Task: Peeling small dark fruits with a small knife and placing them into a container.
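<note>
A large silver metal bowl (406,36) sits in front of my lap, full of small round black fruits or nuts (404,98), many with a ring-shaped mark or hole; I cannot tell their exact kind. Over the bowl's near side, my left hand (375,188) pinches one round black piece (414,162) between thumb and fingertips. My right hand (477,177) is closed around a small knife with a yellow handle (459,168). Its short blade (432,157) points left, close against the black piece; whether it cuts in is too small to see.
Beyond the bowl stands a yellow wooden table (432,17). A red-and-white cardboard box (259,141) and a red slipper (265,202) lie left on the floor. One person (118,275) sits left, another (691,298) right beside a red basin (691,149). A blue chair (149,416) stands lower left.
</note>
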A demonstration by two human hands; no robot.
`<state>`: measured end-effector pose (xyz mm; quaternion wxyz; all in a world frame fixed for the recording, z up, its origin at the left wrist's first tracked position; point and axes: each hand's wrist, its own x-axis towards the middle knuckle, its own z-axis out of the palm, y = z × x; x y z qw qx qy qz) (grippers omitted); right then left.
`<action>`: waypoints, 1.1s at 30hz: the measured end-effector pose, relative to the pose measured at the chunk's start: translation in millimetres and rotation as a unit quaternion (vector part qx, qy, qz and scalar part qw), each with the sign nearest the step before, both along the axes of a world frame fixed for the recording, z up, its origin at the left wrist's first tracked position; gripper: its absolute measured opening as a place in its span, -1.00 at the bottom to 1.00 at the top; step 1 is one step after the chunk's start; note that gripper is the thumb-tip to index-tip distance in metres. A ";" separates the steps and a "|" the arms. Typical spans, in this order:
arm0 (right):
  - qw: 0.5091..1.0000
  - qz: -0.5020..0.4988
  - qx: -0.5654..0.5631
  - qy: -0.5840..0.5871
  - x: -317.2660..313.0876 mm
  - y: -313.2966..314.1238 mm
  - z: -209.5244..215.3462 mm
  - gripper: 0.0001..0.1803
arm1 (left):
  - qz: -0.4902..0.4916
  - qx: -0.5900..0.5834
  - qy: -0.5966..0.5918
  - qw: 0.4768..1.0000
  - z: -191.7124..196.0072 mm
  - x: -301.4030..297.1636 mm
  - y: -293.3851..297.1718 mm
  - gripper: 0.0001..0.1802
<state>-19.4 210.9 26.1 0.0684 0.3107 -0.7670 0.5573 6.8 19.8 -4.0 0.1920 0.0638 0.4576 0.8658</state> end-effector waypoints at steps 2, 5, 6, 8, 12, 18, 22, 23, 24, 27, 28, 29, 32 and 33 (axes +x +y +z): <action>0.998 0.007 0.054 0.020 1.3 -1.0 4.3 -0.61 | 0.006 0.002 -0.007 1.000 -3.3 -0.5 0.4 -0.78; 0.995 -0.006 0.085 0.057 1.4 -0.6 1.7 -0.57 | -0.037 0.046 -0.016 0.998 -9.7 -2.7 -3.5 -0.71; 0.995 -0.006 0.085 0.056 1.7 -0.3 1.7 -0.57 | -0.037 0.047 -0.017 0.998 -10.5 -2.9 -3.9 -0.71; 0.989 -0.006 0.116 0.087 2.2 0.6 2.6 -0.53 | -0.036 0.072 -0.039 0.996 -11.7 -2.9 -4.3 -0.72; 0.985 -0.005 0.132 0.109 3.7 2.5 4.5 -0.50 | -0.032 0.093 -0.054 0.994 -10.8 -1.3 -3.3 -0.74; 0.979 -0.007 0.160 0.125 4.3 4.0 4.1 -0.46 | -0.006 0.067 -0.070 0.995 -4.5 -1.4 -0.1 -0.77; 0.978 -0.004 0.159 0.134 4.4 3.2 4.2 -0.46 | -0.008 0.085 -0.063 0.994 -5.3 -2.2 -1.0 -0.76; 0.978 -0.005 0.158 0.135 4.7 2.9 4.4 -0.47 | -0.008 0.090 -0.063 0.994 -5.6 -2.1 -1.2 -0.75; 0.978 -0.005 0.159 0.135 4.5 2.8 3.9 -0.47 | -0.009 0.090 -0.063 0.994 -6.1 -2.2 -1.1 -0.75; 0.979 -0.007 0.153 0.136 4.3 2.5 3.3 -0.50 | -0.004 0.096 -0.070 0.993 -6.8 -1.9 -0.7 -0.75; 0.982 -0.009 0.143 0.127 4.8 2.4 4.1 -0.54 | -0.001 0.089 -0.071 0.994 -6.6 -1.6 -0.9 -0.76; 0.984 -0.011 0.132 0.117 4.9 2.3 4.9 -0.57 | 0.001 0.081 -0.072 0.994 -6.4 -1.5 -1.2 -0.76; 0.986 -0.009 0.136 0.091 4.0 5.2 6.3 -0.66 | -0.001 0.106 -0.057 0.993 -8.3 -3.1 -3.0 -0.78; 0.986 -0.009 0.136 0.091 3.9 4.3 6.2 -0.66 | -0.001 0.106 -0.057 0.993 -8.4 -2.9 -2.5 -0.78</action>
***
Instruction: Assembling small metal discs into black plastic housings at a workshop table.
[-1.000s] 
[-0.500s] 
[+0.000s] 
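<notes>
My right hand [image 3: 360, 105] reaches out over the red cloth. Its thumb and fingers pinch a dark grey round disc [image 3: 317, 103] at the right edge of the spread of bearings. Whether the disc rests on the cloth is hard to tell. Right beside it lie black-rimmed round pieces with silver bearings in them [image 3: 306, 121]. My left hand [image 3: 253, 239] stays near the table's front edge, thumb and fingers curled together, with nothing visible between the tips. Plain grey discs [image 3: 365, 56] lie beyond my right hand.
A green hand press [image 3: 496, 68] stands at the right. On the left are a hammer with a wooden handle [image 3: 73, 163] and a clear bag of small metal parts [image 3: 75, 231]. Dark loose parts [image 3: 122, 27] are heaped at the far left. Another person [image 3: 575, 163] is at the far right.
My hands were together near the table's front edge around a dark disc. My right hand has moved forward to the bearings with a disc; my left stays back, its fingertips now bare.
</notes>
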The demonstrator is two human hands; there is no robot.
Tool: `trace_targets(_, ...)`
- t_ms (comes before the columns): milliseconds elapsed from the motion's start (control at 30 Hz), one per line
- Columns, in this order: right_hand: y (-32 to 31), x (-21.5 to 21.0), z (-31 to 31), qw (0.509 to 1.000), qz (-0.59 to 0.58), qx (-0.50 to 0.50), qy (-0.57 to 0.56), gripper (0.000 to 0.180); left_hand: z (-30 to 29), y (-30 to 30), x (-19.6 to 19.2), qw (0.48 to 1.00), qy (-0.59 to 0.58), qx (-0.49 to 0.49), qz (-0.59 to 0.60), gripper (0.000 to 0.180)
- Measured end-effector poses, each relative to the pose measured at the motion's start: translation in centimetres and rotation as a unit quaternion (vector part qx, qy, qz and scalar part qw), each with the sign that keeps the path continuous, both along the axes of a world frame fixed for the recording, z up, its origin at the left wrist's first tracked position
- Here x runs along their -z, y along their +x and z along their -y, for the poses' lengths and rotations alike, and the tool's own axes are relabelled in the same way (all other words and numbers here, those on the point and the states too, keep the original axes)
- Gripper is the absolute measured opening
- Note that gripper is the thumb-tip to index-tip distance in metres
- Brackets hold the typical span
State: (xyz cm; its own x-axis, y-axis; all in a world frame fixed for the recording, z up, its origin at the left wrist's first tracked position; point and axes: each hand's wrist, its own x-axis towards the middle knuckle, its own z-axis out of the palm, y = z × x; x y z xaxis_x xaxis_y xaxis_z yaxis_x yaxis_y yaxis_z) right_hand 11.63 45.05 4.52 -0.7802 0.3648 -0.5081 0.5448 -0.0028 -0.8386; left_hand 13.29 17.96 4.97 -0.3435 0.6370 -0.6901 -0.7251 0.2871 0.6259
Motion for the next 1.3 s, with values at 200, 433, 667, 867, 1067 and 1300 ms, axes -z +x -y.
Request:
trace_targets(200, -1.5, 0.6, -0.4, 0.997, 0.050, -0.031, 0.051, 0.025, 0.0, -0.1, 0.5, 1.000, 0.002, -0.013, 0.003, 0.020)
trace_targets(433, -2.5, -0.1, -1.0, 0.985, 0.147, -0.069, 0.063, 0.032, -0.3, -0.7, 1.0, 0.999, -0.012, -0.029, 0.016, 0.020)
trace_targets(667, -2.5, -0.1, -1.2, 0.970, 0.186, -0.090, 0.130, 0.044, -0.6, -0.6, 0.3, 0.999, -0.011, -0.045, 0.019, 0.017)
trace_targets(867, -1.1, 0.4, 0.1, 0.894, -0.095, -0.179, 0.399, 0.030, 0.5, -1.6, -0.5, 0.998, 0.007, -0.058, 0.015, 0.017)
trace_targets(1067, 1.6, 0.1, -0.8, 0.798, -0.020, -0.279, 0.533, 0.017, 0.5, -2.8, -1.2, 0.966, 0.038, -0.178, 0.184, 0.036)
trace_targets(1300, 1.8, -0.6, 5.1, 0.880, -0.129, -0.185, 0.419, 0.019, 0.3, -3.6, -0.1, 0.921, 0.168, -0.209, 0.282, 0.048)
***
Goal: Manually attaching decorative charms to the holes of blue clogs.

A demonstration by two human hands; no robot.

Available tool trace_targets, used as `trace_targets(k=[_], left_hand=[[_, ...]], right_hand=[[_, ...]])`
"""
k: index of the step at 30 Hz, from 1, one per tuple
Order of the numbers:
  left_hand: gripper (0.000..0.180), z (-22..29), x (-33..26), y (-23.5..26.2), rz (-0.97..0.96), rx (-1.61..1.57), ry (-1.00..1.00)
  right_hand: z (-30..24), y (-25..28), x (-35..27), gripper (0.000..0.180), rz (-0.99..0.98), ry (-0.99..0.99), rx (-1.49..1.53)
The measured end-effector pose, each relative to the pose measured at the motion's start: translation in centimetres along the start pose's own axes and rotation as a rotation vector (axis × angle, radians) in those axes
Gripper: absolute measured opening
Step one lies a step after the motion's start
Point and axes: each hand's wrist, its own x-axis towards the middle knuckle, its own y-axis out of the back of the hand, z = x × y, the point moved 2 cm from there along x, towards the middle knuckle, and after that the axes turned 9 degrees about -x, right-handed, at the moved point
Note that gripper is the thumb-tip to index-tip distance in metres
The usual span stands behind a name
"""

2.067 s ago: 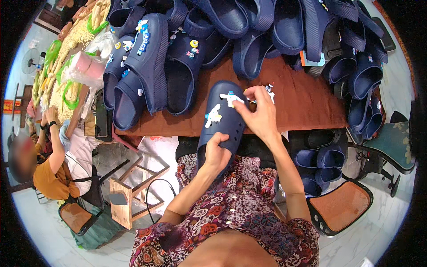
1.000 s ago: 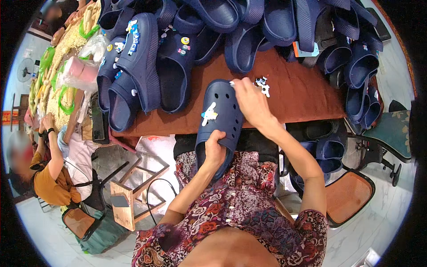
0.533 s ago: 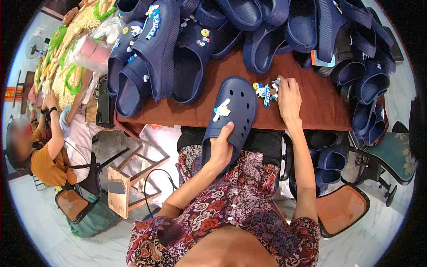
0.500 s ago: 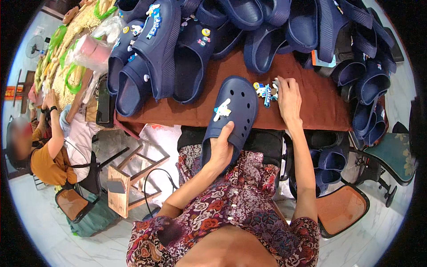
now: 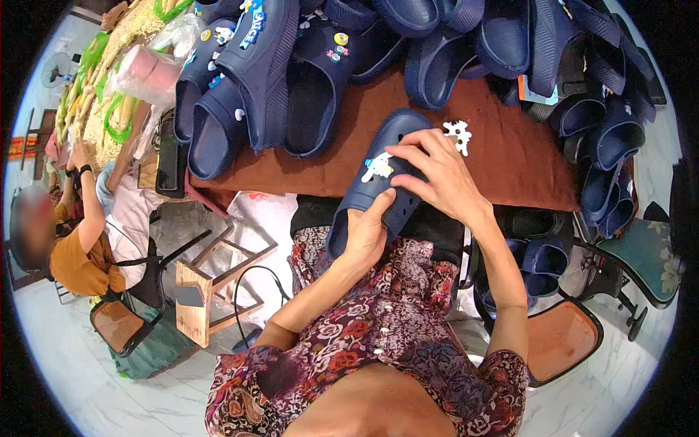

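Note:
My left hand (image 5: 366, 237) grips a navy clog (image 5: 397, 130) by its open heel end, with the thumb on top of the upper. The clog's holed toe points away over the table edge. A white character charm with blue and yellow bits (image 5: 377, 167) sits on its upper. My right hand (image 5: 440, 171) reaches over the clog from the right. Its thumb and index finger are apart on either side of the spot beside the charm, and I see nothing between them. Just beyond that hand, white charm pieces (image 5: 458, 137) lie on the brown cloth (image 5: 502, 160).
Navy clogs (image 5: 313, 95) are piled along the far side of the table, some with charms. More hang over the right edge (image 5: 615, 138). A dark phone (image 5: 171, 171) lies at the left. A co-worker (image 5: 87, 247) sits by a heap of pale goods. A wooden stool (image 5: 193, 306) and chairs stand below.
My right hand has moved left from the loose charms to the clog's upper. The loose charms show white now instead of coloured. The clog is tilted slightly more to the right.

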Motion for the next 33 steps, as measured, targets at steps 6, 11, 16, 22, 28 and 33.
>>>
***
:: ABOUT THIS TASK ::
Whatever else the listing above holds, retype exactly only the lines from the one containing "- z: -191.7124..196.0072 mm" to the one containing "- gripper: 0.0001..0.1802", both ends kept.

:: TASK RESULT ::
  - z: -191.7124..196.0072 mm
  - x: -301.4030..297.1636 mm
  - y: -293.3851..297.1718 mm
  - gripper: 0.0001..0.1802

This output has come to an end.